## DATASET SECTION
Segment Open

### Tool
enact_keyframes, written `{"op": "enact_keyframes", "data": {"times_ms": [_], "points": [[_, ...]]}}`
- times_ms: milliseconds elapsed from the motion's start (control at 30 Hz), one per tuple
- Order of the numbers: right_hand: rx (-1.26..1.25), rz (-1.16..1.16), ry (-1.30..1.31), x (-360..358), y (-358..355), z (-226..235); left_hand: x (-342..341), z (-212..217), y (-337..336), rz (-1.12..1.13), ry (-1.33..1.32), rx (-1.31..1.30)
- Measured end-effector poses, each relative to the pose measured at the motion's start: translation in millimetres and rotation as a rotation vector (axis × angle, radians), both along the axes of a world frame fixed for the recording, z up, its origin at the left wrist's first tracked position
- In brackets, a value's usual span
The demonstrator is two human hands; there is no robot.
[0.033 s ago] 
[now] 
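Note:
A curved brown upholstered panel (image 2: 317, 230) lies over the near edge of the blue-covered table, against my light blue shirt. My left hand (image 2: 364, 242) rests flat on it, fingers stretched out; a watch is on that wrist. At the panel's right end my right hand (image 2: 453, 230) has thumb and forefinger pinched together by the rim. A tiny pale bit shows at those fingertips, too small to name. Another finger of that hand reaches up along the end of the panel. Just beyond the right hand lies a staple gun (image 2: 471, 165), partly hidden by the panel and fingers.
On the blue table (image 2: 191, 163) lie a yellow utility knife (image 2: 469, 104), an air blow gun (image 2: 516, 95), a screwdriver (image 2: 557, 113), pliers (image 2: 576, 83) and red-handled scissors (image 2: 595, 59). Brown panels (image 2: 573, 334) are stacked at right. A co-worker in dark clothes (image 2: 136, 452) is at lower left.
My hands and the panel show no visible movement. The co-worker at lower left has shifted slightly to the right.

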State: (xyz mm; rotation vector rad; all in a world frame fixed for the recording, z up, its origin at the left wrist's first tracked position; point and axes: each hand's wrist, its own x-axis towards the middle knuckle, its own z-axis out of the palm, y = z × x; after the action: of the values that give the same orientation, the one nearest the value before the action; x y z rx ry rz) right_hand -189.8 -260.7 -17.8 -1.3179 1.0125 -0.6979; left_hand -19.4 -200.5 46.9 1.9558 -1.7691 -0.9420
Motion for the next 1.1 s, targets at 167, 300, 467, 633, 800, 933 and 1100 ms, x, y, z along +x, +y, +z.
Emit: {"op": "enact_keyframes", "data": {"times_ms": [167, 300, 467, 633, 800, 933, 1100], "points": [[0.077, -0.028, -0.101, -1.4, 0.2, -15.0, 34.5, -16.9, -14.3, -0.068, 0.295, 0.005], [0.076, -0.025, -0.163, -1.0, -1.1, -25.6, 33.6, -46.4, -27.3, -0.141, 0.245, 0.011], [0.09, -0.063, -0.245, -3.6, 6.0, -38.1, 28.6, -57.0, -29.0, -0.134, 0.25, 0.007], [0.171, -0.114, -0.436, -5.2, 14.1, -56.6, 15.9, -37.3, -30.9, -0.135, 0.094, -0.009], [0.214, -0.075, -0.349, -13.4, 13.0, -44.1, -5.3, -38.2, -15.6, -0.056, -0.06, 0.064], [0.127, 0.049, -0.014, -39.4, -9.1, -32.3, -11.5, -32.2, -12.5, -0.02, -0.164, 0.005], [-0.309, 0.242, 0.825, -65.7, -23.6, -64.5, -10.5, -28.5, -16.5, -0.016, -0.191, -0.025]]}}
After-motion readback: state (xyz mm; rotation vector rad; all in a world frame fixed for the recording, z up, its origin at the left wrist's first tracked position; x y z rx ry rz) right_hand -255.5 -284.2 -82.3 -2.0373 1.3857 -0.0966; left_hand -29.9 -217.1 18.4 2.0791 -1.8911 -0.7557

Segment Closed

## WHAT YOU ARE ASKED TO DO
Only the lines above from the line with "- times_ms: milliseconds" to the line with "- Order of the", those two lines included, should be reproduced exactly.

## PROBLEM SOLUTION
- times_ms: milliseconds elapsed from the motion's start (control at 30 Hz), one per tuple
- Order of the numbers: right_hand: rx (-1.26..1.25), rz (-1.16..1.16), ry (-1.30..1.31), x (-360..358), y (-358..355), z (-226..235); left_hand: x (-342..341), z (-212..217), y (-337..336), rz (-1.12..1.13), ry (-1.33..1.32), rx (-1.31..1.30)

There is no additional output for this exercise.